Fear of death

“I woke up and suddenly knew: being able to play the grand piano as it deserves - that's no longer within the span of my life. …It's not about unimportant little joys and fleeting pleasures as when you toss down a glass of water in dusty heat. It's about things you want to do and experience because only they would make your own, this very special life whole and because without them, life remains incomplete, a torso and a mere fragment.…But from the moment of death on, [you] would no longer be there to suffer and mourn this lack of completion….Yes, of course,.... but it is about the current, living awareness that life would remain incomplete, fragmentary, and without the coherence we hope for. This knowledge, that's what was bad - the fear of death itself."

It was something different that constituted unhappiness: "the knowledge that even in the future, it would no longer be possible to have those rounding off, perfecting experiences." The question is: “from which point of view on is the unreachable wholeness to be lamented and a possible object of fear? If it is not the point of view of the fleeting moments for which the missing wholeness is not an evil, but rather an incentive and a sign of life.”

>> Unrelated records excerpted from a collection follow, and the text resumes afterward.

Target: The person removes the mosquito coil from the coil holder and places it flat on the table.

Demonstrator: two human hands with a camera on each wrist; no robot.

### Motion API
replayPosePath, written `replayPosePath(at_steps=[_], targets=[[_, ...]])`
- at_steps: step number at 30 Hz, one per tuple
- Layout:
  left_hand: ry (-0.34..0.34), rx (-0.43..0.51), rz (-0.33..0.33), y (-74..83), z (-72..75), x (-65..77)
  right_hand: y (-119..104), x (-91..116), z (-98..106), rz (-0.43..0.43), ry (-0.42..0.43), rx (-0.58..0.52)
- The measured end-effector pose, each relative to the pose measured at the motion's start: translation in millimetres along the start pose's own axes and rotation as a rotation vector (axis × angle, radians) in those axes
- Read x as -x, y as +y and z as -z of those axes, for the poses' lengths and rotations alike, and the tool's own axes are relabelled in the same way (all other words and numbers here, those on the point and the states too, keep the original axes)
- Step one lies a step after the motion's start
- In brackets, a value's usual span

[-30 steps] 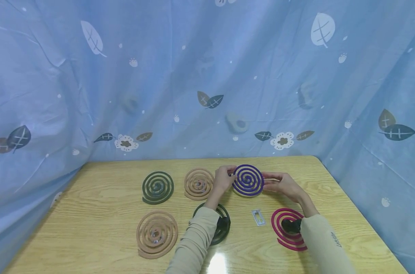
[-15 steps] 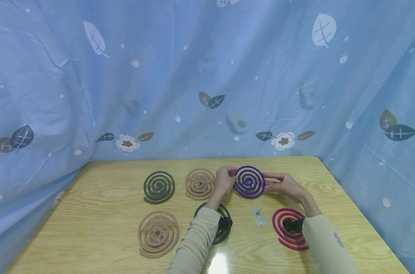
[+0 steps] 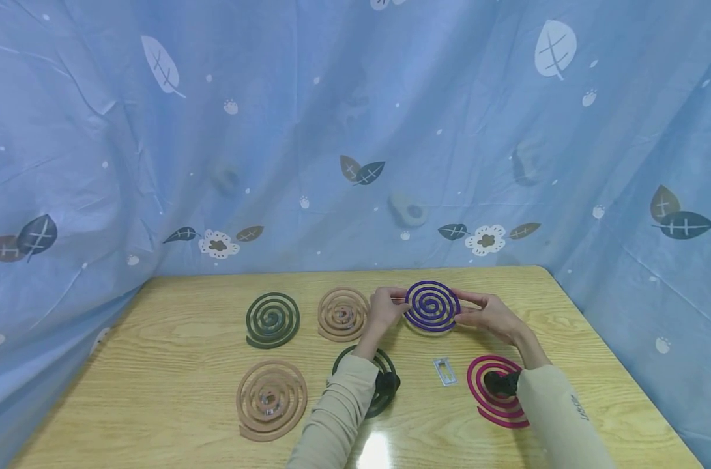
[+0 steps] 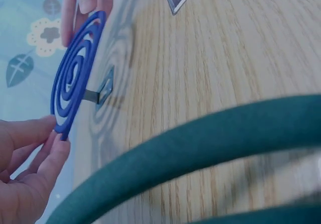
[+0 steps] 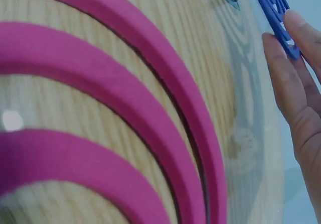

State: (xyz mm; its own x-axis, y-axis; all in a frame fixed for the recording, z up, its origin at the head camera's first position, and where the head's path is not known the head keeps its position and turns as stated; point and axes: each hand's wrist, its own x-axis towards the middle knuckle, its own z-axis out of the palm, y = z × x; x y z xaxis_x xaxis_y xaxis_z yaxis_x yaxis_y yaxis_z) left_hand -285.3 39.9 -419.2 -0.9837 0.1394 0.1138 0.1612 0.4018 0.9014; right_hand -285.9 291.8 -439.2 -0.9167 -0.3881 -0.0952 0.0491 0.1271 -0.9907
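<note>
A purple mosquito coil is held by both hands above the back right of the table. My left hand pinches its left rim between thumb and fingers. On the opposite rim, my right hand pinches it the same way. The left wrist view shows the coil joined at its middle to the upright tab of a small metal stand, whose flat base is near the table. In the right wrist view, my right hand has its thumb and fingers on either side of the rim.
Near me lie a magenta coil under the right forearm and a dark green coil partly beneath the left sleeve. A loose metal stand lies between them. Leftward sit a green coil and two tan coils.
The purple coil has shifted slightly right and tilted flatter. Both hands have kept hold of it, and the right fingers have moved up along its rim. The other coils look unmoved.
</note>
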Motion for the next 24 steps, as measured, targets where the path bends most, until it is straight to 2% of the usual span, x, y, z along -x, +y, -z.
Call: replayPosePath(at_steps=[2,10,18,24], targets=[[-0.007,0.018,0.002,-1.2,-1.0,-0.6,0.1,0.1,-0.1,0.007,-0.01,-0.028],[0.015,0.035,-0.007,-4.9,-2.7,-1.7,0.5,2.0,0.2,0.025,0.002,0.006],[-0.015,0.111,0.003,-0.3,-2.8,-0.3,0.3,7.6,3.7,0.06,0.036,-0.035],[-0.008,0.125,-0.01,-1.9,-6.2,-1.1,1.2,9.8,7.2,0.048,0.024,-0.059]])
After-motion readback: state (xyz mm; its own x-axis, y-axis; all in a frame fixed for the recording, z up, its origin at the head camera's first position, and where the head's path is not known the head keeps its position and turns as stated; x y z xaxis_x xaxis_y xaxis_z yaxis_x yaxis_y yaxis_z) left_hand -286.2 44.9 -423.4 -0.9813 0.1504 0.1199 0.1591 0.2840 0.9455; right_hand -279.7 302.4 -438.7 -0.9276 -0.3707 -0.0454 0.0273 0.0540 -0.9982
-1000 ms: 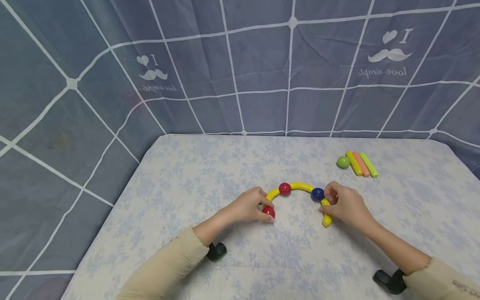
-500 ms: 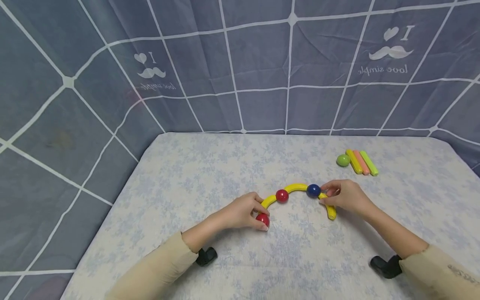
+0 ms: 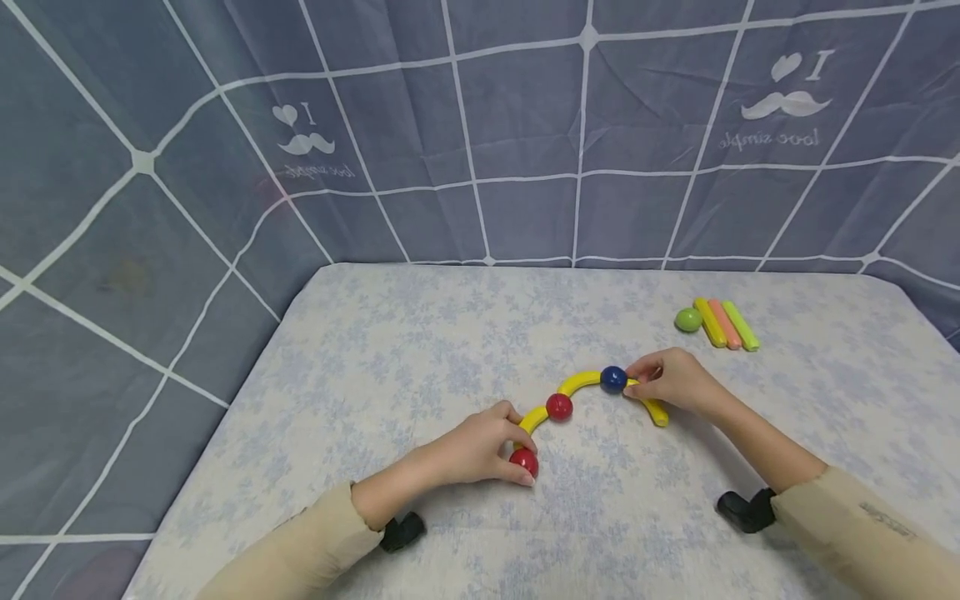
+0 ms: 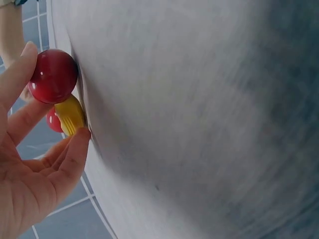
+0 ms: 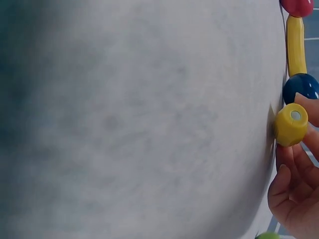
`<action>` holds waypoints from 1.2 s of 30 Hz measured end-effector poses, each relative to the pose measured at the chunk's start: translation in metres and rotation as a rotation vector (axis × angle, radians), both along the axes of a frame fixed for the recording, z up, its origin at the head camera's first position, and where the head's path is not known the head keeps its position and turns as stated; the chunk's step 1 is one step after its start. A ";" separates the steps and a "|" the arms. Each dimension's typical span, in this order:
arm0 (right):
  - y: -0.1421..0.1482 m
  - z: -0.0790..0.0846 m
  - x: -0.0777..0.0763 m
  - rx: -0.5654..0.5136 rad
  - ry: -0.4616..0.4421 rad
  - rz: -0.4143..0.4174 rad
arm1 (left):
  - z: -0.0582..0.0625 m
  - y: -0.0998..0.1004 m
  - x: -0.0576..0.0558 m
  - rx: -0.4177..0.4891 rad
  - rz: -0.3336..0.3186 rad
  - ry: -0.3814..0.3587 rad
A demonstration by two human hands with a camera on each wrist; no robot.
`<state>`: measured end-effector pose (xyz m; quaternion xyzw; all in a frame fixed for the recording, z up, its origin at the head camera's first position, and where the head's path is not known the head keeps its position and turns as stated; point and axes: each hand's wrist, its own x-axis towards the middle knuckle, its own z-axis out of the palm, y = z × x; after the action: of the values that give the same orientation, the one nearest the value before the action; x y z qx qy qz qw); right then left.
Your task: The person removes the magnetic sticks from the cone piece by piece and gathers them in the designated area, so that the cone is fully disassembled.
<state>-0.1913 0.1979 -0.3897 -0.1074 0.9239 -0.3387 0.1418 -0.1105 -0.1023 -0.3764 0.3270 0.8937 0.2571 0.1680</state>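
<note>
A chain of curved yellow rods and balls lies across the middle of the table in the head view. At its left end my left hand (image 3: 480,446) grips a red ball (image 3: 524,462) between thumb and fingers, beside a yellow rod (image 3: 533,419). A second red ball (image 3: 559,407) joins that rod to another curved yellow rod (image 3: 578,382), which runs to a blue ball (image 3: 613,380). My right hand (image 3: 675,382) pinches the last yellow rod (image 3: 656,412) just right of the blue ball. The right wrist view shows a pale round disc in that rod's end (image 5: 295,115).
At the back right lie a green ball (image 3: 688,320), a straight yellow rod (image 3: 710,322), an orange rod (image 3: 725,325) and a light green rod (image 3: 741,326), side by side. A grey-blue checked curtain (image 3: 525,133) hangs behind the patterned tablecloth (image 3: 420,333).
The left hand has moved toward me and slightly left with the end red ball. The right hand has moved slightly left and away. The chain now bends into an S-like curve.
</note>
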 end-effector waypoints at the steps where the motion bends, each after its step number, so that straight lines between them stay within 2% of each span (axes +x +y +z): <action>1: -0.001 0.000 -0.001 0.002 -0.001 0.002 | 0.000 0.000 0.001 -0.003 0.002 -0.002; 7: -0.004 0.000 -0.007 0.008 -0.008 0.011 | 0.000 -0.001 0.000 -0.017 -0.022 0.000; 11: -0.005 0.001 -0.009 0.010 -0.010 0.011 | 0.002 -0.004 -0.005 -0.015 -0.048 -0.035; 16: -0.008 0.001 -0.013 0.007 0.002 0.058 | 0.011 -0.005 -0.013 -0.040 -0.108 -0.065; 19: -0.010 0.001 -0.015 0.001 0.029 0.098 | 0.018 -0.003 -0.023 -0.008 -0.113 -0.097; 22: -0.013 0.001 -0.017 -0.001 0.077 0.144 | 0.023 0.001 -0.037 0.060 -0.055 -0.132; 25: -0.015 0.001 -0.019 0.003 0.114 0.186 | 0.022 0.007 -0.054 0.118 0.019 -0.151; 30: -0.023 -0.001 -0.020 0.008 0.123 0.228 | 0.012 0.019 -0.078 0.178 0.120 -0.195; 34: -0.027 0.000 -0.020 0.004 0.127 0.246 | 0.002 0.029 -0.091 0.197 0.159 -0.222; 36: -0.028 0.001 -0.021 -0.001 0.133 0.253 | -0.002 0.034 -0.095 0.192 0.165 -0.212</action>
<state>-0.2120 0.1698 -0.3888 -0.2453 0.9102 -0.3107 0.1220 -0.2058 -0.0681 -0.3780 0.2378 0.8662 0.3873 0.2077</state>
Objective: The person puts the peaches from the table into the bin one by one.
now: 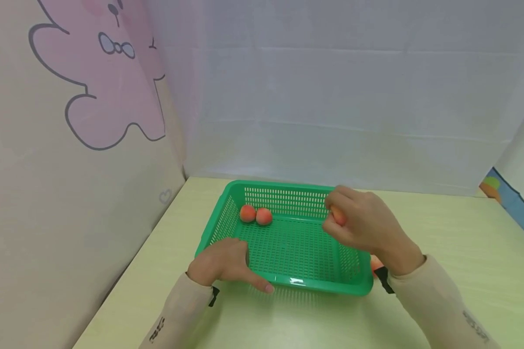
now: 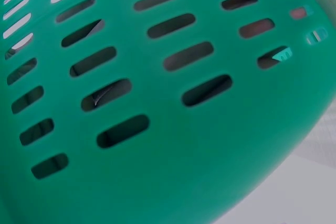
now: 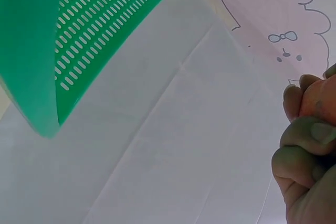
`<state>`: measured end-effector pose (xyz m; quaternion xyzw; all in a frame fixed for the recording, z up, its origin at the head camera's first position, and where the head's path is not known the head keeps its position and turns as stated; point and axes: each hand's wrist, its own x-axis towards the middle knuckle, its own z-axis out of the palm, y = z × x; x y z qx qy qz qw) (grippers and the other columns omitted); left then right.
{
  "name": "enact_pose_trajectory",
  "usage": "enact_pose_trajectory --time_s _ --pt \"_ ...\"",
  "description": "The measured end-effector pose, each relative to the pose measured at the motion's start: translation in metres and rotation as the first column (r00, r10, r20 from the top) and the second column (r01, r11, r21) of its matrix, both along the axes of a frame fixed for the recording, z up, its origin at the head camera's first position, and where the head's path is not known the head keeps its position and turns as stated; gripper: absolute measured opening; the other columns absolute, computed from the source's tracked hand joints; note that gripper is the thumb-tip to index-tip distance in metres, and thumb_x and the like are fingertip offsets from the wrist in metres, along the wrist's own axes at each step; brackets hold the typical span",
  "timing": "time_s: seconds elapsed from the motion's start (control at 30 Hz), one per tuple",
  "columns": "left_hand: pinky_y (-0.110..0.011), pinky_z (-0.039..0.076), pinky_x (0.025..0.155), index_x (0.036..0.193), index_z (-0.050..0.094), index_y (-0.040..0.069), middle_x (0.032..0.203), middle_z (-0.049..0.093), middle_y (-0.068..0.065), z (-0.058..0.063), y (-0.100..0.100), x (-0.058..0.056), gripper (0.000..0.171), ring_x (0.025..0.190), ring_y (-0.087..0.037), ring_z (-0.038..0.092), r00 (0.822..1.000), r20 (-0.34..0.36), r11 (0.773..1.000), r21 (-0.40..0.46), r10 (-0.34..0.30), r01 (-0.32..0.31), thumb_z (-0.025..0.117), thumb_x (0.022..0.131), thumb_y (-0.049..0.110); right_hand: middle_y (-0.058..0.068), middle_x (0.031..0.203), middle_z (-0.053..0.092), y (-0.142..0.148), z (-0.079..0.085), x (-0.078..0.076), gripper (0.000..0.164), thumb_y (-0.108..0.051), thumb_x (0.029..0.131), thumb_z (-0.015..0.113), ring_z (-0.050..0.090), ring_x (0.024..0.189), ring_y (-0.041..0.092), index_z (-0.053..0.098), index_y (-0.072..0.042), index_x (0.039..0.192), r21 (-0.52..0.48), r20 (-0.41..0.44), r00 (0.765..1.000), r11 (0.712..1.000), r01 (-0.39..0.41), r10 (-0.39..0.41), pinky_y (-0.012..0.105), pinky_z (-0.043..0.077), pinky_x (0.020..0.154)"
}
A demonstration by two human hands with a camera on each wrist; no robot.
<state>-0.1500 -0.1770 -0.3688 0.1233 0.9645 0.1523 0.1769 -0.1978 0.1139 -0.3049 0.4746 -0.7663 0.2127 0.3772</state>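
Note:
A green plastic basket with slotted walls stands on the table. Over its near left corner lies my left hand, fingers bent over the rim and thumb stretched along the front side. The basket's slotted wall fills most of the left wrist view, where that hand is not clearly seen. My right hand holds a peach above the basket's right side, fingers curled round it. In the right wrist view, this peach shows between fingers and thumb. Two red-orange peaches sit side by side in the basket's far left part.
Another peach lies outside the basket on the right, partly covered by the right wrist. The pale yellow table reaches a white sheet at the back. On the left, a wall covering carries a pink cartoon figure.

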Motion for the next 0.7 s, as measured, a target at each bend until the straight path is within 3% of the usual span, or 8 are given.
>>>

“It is ultimately a question of self-image, the determining idea one has made for oneself a long time ago of what one had to have accomplished and experienced so that it would be a life one could approve? Fear of death as fear of the unfulfilled then lay - it seems - completely in my hand, for it is I who draw the image of my own life as it was to be fulfilled. The fear of death could be described as the fear of not being able to become whom one had planned to be. The bright awareness of finitude …disturbs us like nothing else because, often without knowing it, we live toward such wholeness and because every moment we live to the fullest draws its liveliness from the fact that it represents a piece in the puzzle of that unknown wholeness. If the certainty befalls us that it will never more be achieved, this wholeness, we suddenly don't know how to live the time that can no longer be part of a whole life."

Night Train to Lisbon

A friend lent me a Night Train to Lisbon by Pascal Mercier, letting me know that when she had tried to read it she got stuck. 'It is too dense and doesn't move along fast, lots of dialogue, can't figure out what the story is about and whose the protagonist. I just couldn't get into it, could be the mood I'm in. I thought you might enjoy it.' That was a couple of weeks ago. It has been far from a fast read and I'm not treating it as such. I believe each book has its own pace and the reader needs to get in tune with the energy of that book. A few pages into the book, I felt the same melancholy and energy as Heinrich Boll's The Clown. I did an online search and learned that both books were originally written in German. A site with reviews of the book suggested that European readers probably appreciate the pace more, as well as the meditative introspection. I'm thoroughly enjoying all the ponderings, thoughts that have on occassion crossed my own mind but I have never put into words, and now I find myself pondering on the ponderings.